Established as the first college at the UA in 1889, CALS has since expanded its programs beyond the conventional description of agriculture to include an emphasis on the fundamental life sciences that form the basis of agriculture and other fields of study in the college. Courses are currently cross-listed with the UA colleges of Architecture, Planning and Landscape Architecture; Education; Engineering and Mines; Medicine; Pharmacy; Science; and Social and Behavioral Sciences.
CALS has more departments and faculty involved in life sciences research (involving plants, animals, and humans) than any other UA college except Medicine.

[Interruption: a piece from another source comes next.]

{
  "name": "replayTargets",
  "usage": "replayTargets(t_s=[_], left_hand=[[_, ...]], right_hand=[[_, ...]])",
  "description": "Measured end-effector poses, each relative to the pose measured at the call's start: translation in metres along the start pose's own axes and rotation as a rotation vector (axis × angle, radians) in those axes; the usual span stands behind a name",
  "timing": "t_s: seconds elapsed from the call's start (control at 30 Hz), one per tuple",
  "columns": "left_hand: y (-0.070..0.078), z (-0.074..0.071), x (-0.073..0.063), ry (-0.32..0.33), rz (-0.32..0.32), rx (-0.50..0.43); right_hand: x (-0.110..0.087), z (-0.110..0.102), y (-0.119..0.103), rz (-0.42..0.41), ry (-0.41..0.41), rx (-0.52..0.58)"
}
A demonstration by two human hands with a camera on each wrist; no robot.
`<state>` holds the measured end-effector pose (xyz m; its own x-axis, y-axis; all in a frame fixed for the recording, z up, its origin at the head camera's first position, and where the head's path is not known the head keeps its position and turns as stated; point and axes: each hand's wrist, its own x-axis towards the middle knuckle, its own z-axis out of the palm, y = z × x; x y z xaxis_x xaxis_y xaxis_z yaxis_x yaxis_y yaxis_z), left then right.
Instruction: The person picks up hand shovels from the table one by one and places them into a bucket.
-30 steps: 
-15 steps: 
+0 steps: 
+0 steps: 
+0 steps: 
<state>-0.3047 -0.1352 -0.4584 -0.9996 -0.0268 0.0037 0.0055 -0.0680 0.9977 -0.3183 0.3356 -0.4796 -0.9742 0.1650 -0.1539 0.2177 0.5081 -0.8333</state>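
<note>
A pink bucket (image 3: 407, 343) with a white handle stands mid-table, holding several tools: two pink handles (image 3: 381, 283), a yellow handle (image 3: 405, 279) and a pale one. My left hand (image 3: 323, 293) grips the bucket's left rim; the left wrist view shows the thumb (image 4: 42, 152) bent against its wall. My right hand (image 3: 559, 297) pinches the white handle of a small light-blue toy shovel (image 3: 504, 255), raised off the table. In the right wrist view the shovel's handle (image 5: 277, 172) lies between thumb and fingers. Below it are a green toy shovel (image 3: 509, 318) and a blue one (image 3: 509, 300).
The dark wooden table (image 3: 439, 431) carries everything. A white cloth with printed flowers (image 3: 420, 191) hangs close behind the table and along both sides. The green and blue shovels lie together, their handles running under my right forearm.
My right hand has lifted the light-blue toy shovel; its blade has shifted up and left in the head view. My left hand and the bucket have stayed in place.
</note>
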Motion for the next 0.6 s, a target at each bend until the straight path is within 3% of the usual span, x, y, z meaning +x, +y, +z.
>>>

The life science departments and schools within the college include agricultural and biosystems engineering; animal sciences; arid lands studies; entomology; family and consumer sciences; nutritional sciences; plant pathology; plant sciences; renewable natural resources; soil, water and environmental science; and veterinary science and microbiology.
About 85 percent of the 41 degrees currently offered in the college are related to the life sciences; in research, over 70 percent of the funded research is in the life sciences.
"At the same time, the College of Agriculture and Life Sciences does not claim to be the exclusive locus of life science disciplines that span the entire university," Sander said. "And we are justifiably proud of our long and continued association with agribusiness and agriculture, both nationally and in Arizona. Agriculture is one of the most important life sciences.
"The impact of the work of colleges like ours, on agriculture in its broadest terms, has caused the industry to have a value of over a trillion dollars annually and allowed the American public to feed itself for about ten percent of its after-tax income."